Comment puis-je tester la sécurité de mon serveur ?

Il existe des services permettant de le faire, généralement commercialisés sous le nom d'analyse de conformité PCI-DSS. Ce n'est pas la panacée en matière d'analyse de sécurité, mais la conformité PCI-DSS exige un niveau de sécurité élevé.

C'est probablement un point de départ raisonnable. Mais attention. Ce n'est pas bon marché.

éditer : J'ai utilisé HackerGuardian dans le passé, et c'est sacrément bien. Après la première analyse gratuite, le prix est de 249 $ par an.

Vous pouvez commencer par utiliser nmap et vérifier quels ports/services sont ouverts.

Si vous voulez apprendre, vous pouvez jeter un coup d'oeil à http://www.hackthissite.org/ y http://www.hellboundhackers.org/ et jour après jour, apprenez à vous protéger des autres, mais gardez à l'esprit que le chemin sera long.

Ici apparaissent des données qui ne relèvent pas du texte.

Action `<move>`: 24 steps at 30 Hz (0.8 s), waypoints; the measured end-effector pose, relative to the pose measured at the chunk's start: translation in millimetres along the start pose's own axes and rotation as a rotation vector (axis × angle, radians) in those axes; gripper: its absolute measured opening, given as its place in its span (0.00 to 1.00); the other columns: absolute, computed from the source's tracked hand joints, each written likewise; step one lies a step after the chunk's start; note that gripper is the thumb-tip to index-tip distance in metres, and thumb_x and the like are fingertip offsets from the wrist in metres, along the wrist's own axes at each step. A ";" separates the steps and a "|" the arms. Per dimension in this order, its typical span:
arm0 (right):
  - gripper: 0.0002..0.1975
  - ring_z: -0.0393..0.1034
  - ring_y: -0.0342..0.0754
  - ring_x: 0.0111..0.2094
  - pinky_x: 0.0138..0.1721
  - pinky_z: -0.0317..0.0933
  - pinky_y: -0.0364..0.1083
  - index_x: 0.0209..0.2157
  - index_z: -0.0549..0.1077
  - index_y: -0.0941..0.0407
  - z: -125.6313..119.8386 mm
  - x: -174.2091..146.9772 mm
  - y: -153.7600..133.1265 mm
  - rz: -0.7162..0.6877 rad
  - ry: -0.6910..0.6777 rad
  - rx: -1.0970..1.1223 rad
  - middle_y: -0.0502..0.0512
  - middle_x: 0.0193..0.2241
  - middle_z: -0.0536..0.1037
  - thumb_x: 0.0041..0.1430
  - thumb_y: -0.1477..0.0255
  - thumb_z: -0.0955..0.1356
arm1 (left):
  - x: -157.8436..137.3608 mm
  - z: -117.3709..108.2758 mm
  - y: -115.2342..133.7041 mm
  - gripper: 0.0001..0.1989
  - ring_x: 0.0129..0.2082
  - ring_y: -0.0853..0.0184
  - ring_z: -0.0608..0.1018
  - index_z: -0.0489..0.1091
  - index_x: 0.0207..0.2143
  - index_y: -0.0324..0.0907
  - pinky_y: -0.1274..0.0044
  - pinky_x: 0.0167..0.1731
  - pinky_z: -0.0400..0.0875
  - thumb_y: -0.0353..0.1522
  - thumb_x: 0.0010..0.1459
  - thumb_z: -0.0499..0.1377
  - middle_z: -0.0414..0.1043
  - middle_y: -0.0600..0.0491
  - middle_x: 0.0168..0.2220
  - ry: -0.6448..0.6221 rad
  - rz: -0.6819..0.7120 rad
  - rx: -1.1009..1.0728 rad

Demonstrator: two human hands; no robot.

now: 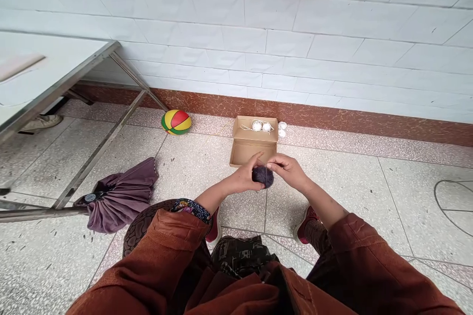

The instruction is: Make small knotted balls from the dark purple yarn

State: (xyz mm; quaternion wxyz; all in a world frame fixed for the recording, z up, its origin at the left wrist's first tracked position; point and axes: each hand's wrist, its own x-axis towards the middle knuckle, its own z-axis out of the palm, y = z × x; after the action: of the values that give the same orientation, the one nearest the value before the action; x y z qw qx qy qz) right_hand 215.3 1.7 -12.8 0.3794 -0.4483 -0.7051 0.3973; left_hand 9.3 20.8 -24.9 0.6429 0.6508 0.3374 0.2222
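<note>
My left hand (248,175) is wrapped round a dark purple ball of yarn (263,177), its thumb and fingers on the ball's left side. Close by on the right, my right hand (286,170) pinches at the top of the ball, and a thin strand seems to run from its fingertips. Just beyond my hands an open brown cardboard box (236,151) lies on the floor. White balls of string (257,126) with loose ends rest in its raised lid part. Small white round things (282,129) lie against the box's right side.
A metal-framed table (114,47) stands at the left, with a person's shoe (46,122) beneath it. A multicoloured ball (176,122) sits near its leg. A purple folded cloth item (120,197) lies on the floor. At the right is a thin wire loop (436,192).
</note>
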 end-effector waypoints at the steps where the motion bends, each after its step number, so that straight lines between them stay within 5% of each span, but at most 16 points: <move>1: 0.14 0.68 0.47 0.32 0.37 0.62 0.46 0.31 0.74 0.54 -1.0 0.8 3.4 0.032 0.028 -0.005 0.51 0.29 0.75 0.64 0.59 0.65 | -1.3 1.3 2.5 0.54 0.50 0.58 0.72 0.45 0.68 0.49 0.64 0.54 0.63 0.29 0.43 0.69 0.68 0.46 0.52 -0.064 0.022 -0.059; 6: 0.16 0.66 0.45 0.28 0.33 0.59 0.43 0.29 0.72 0.54 2.7 -2.2 22.1 0.158 0.047 -0.078 0.49 0.25 0.73 0.65 0.60 0.63 | -5.3 -2.2 7.9 0.44 0.55 0.56 0.70 0.57 0.64 0.49 0.64 0.56 0.60 0.31 0.45 0.69 0.67 0.45 0.56 -0.145 0.059 -0.419; 9: 0.14 0.68 0.47 0.30 0.33 0.60 0.44 0.30 0.72 0.54 9.9 -6.9 30.0 0.135 0.011 -0.156 0.51 0.26 0.74 0.66 0.63 0.62 | -6.1 -6.7 8.5 0.33 0.52 0.56 0.73 0.68 0.55 0.44 0.66 0.54 0.63 0.31 0.45 0.69 0.71 0.44 0.53 -0.047 0.019 -0.593; 13: 0.12 0.70 0.48 0.33 0.37 0.62 0.45 0.34 0.74 0.54 18.5 -12.5 29.5 0.068 -0.100 -0.204 0.53 0.31 0.76 0.67 0.66 0.62 | -2.8 -9.5 7.8 0.28 0.49 0.60 0.74 0.70 0.50 0.43 0.67 0.53 0.64 0.30 0.44 0.69 0.73 0.47 0.49 0.165 0.000 -0.713; 19: 0.11 0.69 0.46 0.32 0.37 0.62 0.45 0.35 0.74 0.53 16.8 -14.8 8.0 -0.055 -0.225 -0.153 0.51 0.29 0.75 0.67 0.64 0.63 | 6.7 -12.7 -9.0 0.29 0.47 0.61 0.74 0.67 0.49 0.42 0.66 0.54 0.63 0.32 0.42 0.70 0.72 0.48 0.46 0.433 -0.074 -0.358; 24: 0.12 0.70 0.48 0.34 0.38 0.63 0.46 0.36 0.76 0.52 6.9 -10.5 -0.3 -0.084 -0.161 -0.146 0.54 0.31 0.76 0.67 0.62 0.64 | 5.2 -9.4 -18.9 0.38 0.47 0.58 0.73 0.66 0.54 0.42 0.63 0.52 0.64 0.31 0.37 0.71 0.69 0.46 0.49 0.322 -0.090 0.049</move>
State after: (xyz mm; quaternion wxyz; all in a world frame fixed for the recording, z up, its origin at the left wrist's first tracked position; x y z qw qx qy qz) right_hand 212.3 -9.7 -17.1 0.3041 -0.4115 -0.7785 0.3634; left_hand 3.1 30.0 -43.6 0.5739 0.6063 0.4702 0.2864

Les rapports sur les logiciels peuvent vous aider, mais ils ne vous protégeront que des scriptenfants, un bon hacker trouvera une faille et seul un autre humain pourra trouver et corriger (prévenir) le problème.

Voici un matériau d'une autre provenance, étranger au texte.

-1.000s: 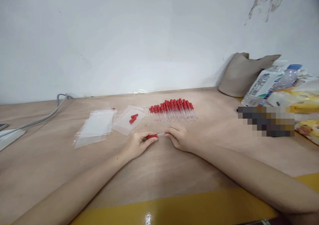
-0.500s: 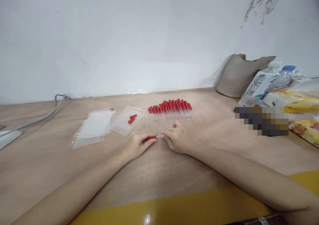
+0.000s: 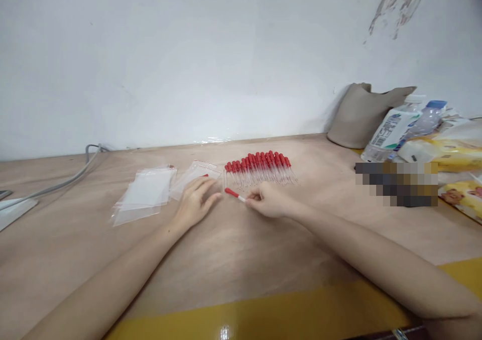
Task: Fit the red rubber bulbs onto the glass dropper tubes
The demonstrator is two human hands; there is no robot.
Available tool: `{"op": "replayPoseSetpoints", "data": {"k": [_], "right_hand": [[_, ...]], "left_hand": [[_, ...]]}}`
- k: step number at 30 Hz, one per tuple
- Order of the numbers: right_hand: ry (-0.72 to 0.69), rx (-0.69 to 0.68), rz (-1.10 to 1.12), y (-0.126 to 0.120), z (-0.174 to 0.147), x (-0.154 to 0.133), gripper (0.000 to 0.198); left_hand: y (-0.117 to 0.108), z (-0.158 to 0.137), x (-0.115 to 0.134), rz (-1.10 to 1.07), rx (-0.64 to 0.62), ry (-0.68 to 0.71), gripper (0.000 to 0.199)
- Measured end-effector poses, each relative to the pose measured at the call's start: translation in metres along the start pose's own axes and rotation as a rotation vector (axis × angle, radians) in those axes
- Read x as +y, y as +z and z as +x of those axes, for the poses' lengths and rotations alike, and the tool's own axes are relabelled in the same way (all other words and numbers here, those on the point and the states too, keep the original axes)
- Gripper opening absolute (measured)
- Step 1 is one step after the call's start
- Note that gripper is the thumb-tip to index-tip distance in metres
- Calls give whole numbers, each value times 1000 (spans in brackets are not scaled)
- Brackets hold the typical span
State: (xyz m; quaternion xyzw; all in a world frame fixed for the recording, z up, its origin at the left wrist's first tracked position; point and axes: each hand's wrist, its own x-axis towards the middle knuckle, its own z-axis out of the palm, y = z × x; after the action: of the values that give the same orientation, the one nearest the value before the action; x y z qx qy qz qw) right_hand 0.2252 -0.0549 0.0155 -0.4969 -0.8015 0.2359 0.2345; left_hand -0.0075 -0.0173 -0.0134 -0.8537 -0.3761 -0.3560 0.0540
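Note:
A dropper (image 3: 232, 193) with a red rubber bulb and a clear tube is pinched by its tube in my right hand (image 3: 266, 199), the bulb pointing left. My left hand (image 3: 196, 200) has its fingers apart and reaches over a clear zip bag (image 3: 198, 169), covering most of the red bulbs on it; only a bit of red shows. Just beyond my right hand, a row of droppers (image 3: 259, 164) lies side by side, red bulbs toward the wall and clear tubes toward me.
Left of my left hand lies a stack of clear zip bags (image 3: 145, 192). A grey cable (image 3: 79, 172) runs along the far left. At the right are a grey-brown container (image 3: 356, 116), plastic bottles (image 3: 391, 129) and yellow packages (image 3: 437, 149) by the wall.
My left hand has let go of the dropper's red bulb and moved left over the zip bag, its fingers opening. The right hand keeps the dropper, which has tilted with its bulb pointing away.

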Motion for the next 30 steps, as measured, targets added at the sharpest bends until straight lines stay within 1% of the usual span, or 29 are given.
{"op": "replayPoseSetpoints", "data": {"k": [1,3,5,7,10,13,16,20,23,25,27,30], "right_hand": [[66,31,33,-2,7,3,18],[163,128,29,-5,26,10,23],[228,290,-45,-5,47,16,28],[292,385,-143,-2,67,20,28],[343,417,-292,8,87,19,28],[373,415,-412,18,94,18,25],[372,404,-470,21,93,17,25],[358,414,-485,23,89,16,24],[237,453,-474,29,88,10,24],[146,441,-460,36,89,4,23],[112,392,-462,44,90,-1,24],[113,350,-473,52,89,-4,23]], "left_hand": [[-1,0,-7,35,16,-64,30],[-2,0,-21,89,25,-152,27],[0,0,-32,124,2,-214,26],[1,-1,-37,140,-42,-256,30],[3,-1,-37,150,-138,-297,37],[3,1,-35,134,-232,-358,39],[3,2,-36,84,-255,-358,38],[4,2,-36,42,-192,-325,32],[4,2,-33,25,-146,-290,27],[4,2,-31,28,-125,-284,24],[4,2,-31,32,-104,-286,21],[5,0,-33,28,-46,-272,18]]}}
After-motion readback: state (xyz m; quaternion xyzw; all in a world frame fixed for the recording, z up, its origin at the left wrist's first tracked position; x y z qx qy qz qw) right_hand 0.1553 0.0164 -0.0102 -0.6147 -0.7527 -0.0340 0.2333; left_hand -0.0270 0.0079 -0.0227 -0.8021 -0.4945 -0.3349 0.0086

Ce logiciel coûte cher et il suffit de payer un professionnel pour avoir le rapport et la solution en même temps.

Donc, si votre serveur web est vraiment important, demandez de l'aide, c'est de l'argent bien dépensé (encore une fois, les sites ci-dessus).

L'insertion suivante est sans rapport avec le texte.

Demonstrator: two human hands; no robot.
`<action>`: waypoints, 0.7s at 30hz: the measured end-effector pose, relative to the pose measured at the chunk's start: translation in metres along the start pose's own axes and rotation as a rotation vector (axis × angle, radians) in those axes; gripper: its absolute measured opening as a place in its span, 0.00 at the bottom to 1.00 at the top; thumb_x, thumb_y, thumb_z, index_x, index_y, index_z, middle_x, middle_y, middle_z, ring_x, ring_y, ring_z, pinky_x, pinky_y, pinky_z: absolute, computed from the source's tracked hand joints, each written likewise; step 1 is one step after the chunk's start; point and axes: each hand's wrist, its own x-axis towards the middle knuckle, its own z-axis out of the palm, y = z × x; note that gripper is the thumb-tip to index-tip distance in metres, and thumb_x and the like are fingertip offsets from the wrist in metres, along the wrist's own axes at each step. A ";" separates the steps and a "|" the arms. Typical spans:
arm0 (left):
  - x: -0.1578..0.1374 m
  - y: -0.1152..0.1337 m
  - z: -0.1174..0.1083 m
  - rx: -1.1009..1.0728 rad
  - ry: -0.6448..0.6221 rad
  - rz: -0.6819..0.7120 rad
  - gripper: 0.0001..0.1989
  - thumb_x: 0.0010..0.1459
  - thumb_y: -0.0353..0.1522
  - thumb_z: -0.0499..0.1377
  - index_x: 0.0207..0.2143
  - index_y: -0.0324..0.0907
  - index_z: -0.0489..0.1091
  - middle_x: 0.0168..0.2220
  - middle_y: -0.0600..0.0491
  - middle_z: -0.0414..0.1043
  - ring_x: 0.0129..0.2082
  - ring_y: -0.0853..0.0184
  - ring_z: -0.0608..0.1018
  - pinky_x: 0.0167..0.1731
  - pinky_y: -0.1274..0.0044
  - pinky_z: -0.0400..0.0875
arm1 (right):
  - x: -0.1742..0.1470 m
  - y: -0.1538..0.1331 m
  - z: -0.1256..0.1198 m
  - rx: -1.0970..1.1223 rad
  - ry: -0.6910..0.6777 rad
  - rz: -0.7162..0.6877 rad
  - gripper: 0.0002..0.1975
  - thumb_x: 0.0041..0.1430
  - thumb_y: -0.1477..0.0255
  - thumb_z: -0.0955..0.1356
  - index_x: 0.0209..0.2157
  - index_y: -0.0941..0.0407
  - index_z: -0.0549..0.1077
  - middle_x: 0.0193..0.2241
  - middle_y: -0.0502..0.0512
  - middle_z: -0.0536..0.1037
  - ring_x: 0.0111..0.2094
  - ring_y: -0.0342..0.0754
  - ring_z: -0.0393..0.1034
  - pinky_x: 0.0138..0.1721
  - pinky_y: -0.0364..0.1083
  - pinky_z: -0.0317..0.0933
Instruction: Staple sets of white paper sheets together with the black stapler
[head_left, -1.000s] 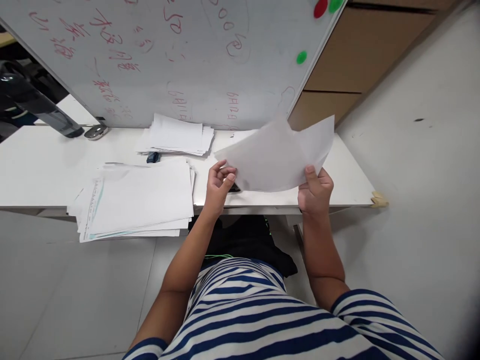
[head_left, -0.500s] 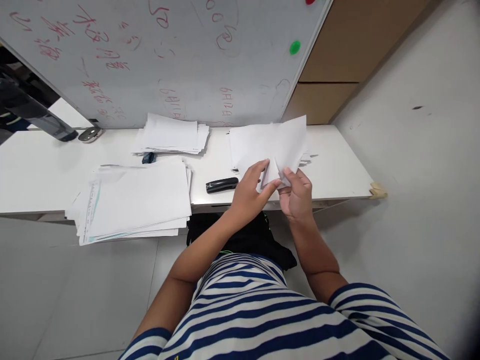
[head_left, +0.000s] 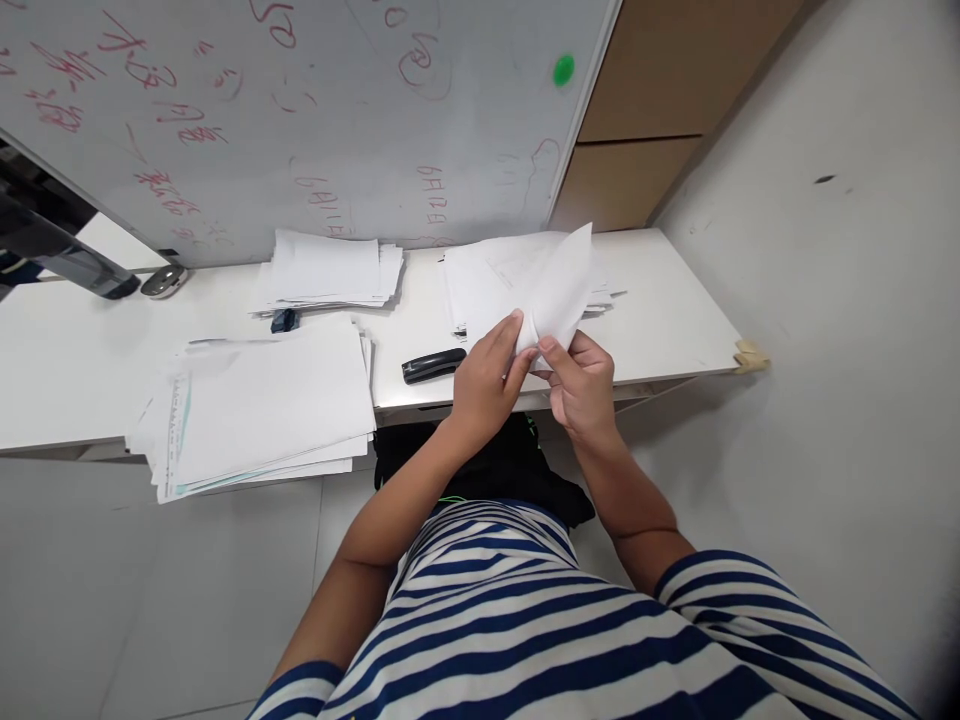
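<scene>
My left hand [head_left: 484, 385] and right hand [head_left: 581, 385] meet at the near corner of a white sheet [head_left: 559, 285] — both pinch it, and it curls up above the paper stack [head_left: 480, 280] at the right of the bench [head_left: 675, 320]. A black stapler [head_left: 433, 365] lies just left of my left hand, and a larger pile of papers [head_left: 262, 400] overhangs the bench's near edge.
</scene>
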 end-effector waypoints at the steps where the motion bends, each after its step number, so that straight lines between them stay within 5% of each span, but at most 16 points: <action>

Examinez chaque vecteur d'attaque.

Physique : Celui-ci est assez simple. Le serveur est-il dans un rack ? Est-il verrouillé ? Qui a la clé ? Quel est le niveau de sécurité de la clé ? Le serveur est-il dans une pièce ? La pièce est-elle verrouillée ? Les ports USB sont-ils accessibles ou activés ? etc.

S'il s'agit d'un commutateur, utilisez-vous la sécurité des ports ? etc.

Réseau : Moins simple, mais le plus courant. Testez vos ports en analysant tous les ports ouverts sur le serveur avec nmap ou wireshark ou autre. Déterminez le niveau de restriction de ces services réseau en fonction de la manière dont vous souhaitez qu'ils fonctionnent et de la vulnérabilité qu'ils vous apportent.

Par exemple ; un service http, restreindre qui a accès mais par sous-réseau ? par hôte ? par utilisateur ? Vérifiez les vulnérabilités communes ; l'indexation est-elle activée, etc.

Humain/Social : C'est un problème qui n'est pas facilement résolu par l'informatique, mais par les RH. Mais voici quelques mesures que vous pouvez prendre. Politique en matière de mots de passe : la vieille école de pensée consiste à changer régulièrement les mots de passe, mais cela semble forcer les utilisateurs finaux à choisir des mots de passe faibles. Générer des mots de passe pour les utilisateurs a tendance à les faire écrire. Vous devrez trouver la politique qui vous convient le mieux, mais vous pouvez opter pour l'éducation des utilisateurs finaux sur la façon de créer un mot de passe fort, mais faire en sorte que le mot de passe soit changé une fois par an ou jamais. Informez également les utilisateurs finaux sur la manière de gérer les mots de passe et de les garder secrets.

Est google à nouveau ?

Les applications listées dans le lien ci-dessus fournissent principalement des vérifications de type empreinte digitale pour des attaques monomodales bien définies - cela ne remplace pas une évaluation de sécurité appropriée, cependant l'exécution de nessus/nikto est un début, et l'élimination de ce qui peut sembler des problèmes inexploitables peut empêcher de multiples attaques vectorielles. (Cela permet également d'éliminer les problèmes les plus faciles à résoudre, ce qui vous permet d'être un peu plus sûr que toute personne que vous engagez pour tester la sécurité de manière appropriée doit mériter ses honoraires).

Je vérifie habituellement les permissions unix et c'est tout.

err, oui - il y a beaucoup plus de choses que vous devriez faire. Cette déclaration signifie-t-elle que vous avez un modèle de sécurité des permissions ? Est-il valide ? Qu'en est-il des autres accès au serveur (console, ssh, ftp...). Si vous n'avez pas déjà une politique de sécurité détaillée, il n'y a pas beaucoup d'intérêt à demander à quelqu'un de tester le système pour voir s'il est sécurisé. La politique doit couvrir des éléments tels que le déploiement de logiciels, l'identification et la mise en œuvre des correctifs des fournisseurs, les sauvegardes, la vérification des rootkits.